Leave every picture out, then reproduce the rest of the listing exactly.

##########

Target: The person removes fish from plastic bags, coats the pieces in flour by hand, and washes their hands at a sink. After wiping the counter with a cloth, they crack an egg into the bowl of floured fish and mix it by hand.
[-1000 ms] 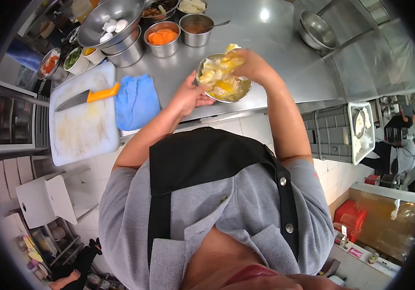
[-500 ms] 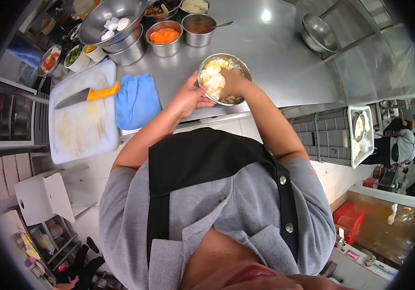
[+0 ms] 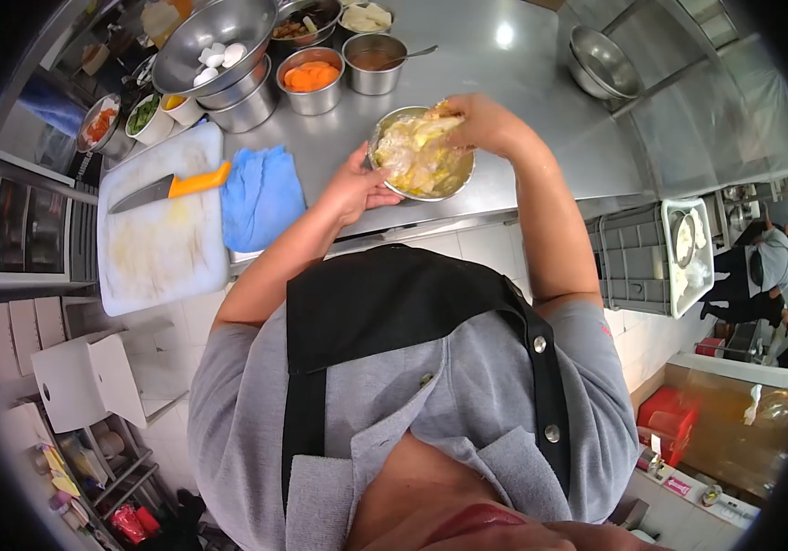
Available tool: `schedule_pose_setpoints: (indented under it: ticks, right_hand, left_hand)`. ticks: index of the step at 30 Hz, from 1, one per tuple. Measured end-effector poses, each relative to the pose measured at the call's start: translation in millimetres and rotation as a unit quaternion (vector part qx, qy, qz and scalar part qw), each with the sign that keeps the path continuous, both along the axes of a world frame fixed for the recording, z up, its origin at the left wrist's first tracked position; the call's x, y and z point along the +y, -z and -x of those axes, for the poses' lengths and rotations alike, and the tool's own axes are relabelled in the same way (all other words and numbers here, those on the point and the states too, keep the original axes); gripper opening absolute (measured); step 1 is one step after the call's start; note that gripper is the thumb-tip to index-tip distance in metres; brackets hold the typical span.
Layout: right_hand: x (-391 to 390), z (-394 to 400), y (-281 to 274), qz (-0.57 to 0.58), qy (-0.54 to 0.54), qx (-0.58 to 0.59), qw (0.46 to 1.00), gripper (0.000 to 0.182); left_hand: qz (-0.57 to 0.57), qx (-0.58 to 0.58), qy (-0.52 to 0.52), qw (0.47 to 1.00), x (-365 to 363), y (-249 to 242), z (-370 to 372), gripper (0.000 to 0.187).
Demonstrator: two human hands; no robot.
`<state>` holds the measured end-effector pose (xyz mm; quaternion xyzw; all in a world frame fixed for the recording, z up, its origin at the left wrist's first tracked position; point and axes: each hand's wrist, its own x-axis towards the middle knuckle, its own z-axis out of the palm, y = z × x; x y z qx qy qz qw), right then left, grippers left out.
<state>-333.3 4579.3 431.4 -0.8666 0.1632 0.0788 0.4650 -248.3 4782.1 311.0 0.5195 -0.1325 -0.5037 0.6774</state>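
A steel bowl (image 3: 456,186) near the table's front edge holds a pale, wet mixture (image 3: 417,156) with yellow and floury white patches. My left hand (image 3: 357,188) grips the bowl's left side, thumb at the rim and fingers around the outside. At the bowl's far right rim is my right hand (image 3: 484,124), its coated fingers curled into the mixture and lifting part of it. The fingertips are partly hidden by the mixture.
To the left are a white cutting board (image 3: 160,266), an orange-handled knife (image 3: 174,186) and a blue cloth (image 3: 264,197). Behind stand a pot of orange slices (image 3: 311,77), a pot with a spoon (image 3: 376,66) and a large bowl with eggshells (image 3: 174,66). Steel bowls (image 3: 603,64) sit back right.
My right hand has moved from inside the bowl up and right to its far rim. The mixture is more spread and wetter-looking. My left hand still holds the bowl.
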Motion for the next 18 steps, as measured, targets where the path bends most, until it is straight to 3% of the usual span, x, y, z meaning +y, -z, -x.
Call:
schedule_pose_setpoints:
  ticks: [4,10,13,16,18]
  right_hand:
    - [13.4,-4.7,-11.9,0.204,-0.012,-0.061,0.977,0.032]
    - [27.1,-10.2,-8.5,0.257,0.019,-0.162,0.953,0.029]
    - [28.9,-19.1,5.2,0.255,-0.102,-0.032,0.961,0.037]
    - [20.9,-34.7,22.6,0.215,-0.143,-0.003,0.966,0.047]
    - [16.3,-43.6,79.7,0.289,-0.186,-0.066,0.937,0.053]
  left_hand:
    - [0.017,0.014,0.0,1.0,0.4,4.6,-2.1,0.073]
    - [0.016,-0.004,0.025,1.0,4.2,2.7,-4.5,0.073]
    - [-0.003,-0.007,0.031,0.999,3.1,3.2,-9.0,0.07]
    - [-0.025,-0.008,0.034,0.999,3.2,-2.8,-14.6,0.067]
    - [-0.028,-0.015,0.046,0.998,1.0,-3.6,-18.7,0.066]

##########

**Exercise response**
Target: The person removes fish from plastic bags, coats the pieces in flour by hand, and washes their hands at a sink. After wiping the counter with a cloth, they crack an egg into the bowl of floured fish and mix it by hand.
[-1000 ms] 
[-500 ms] 
[+0 ms] 
Available tool: `schedule_pose_setpoints: (indented under it: ticks, right_hand, left_hand)`. ticks: index of the step at 30 Hz, from 1, one per tuple. Measured end-effector poses, each relative to the pose measured at the call's start: translation in millimetres and rotation as a unit quaternion (vector part qx, qy, qz and scalar part qw), each with the sign that keeps the path continuous, both along the axes of a world frame fixed for the recording, z up, its origin at the left wrist's first tracked position; the call's x, y and z point along the +y, -z and -x of those axes, for the poses' lengths and rotations alike, and the tool's own axes are relabelled in the same way (all other words and numbers here, those on the point and the states too, keep the original axes); gripper opening absolute (measured); step 1 is one step after the call's start; note that gripper is the thumb-tip to index-tip distance in metres; brackets hold the typical span.
Layout: right_hand: x (-391 to 390), z (-394 to 400), y (-281 to 274), qz (-0.57 to 0.58), qy (-0.54 to 0.54), qx (-0.58 to 0.59), qw (0.46 to 1.00), gripper (0.000 to 0.182); left_hand: qz (-0.57 to 0.57), qx (-0.58 to 0.58), qy (-0.52 to 0.52), qw (0.47 to 1.00), x (-365 to 363), y (-249 to 242), z (-370 to 372), gripper (0.000 to 0.187).
Demonstrator: two human hands; no robot.
`<state>` holds the measured end-effector pose (xyz mm; quaternion xyzw; all in a world frame fixed for the recording, z up, its origin at the left wrist's first tracked position; point and axes: each hand's wrist, its own x-axis towards the middle knuckle, its own z-axis out of the palm, y = z × x; x y z qx qy qz qw), right then left, grippers left out.
<state>-333.3 4579.3 431.4 -0.8666 0.1632 0.0788 0.4650 -248.3 4782.1 311.0 0.5195 -0.1325 -0.5037 0.6774</state>
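A steel bowl (image 3: 456,186) near the table's front edge holds a pale, wet mixture (image 3: 417,156) with yellow and floury white patches. My left hand (image 3: 357,188) grips the bowl's left side, thumb at the rim and fingers around the outside. At the bowl's far right rim is my right hand (image 3: 484,124), its coated fingers curled into the mixture and lifting part of it. The fingertips are partly hidden by the mixture.
To the left are a white cutting board (image 3: 160,266), an orange-handled knife (image 3: 174,186) and a blue cloth (image 3: 264,197). Behind stand a pot of orange slices (image 3: 311,77), a pot with a spoon (image 3: 376,66) and a large bowl with eggshells (image 3: 174,66). Steel bowls (image 3: 603,64) sit back right.
My right hand has moved from inside the bowl up and right to its far rim. The mixture is more spread and wetter-looking. My left hand still holds the bowl.
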Motion for the next 18 steps, as measured, targets where the path bends most, until it is straight to 3% of the usual span, x, y, z meaning +y, -z, -x.
Call:
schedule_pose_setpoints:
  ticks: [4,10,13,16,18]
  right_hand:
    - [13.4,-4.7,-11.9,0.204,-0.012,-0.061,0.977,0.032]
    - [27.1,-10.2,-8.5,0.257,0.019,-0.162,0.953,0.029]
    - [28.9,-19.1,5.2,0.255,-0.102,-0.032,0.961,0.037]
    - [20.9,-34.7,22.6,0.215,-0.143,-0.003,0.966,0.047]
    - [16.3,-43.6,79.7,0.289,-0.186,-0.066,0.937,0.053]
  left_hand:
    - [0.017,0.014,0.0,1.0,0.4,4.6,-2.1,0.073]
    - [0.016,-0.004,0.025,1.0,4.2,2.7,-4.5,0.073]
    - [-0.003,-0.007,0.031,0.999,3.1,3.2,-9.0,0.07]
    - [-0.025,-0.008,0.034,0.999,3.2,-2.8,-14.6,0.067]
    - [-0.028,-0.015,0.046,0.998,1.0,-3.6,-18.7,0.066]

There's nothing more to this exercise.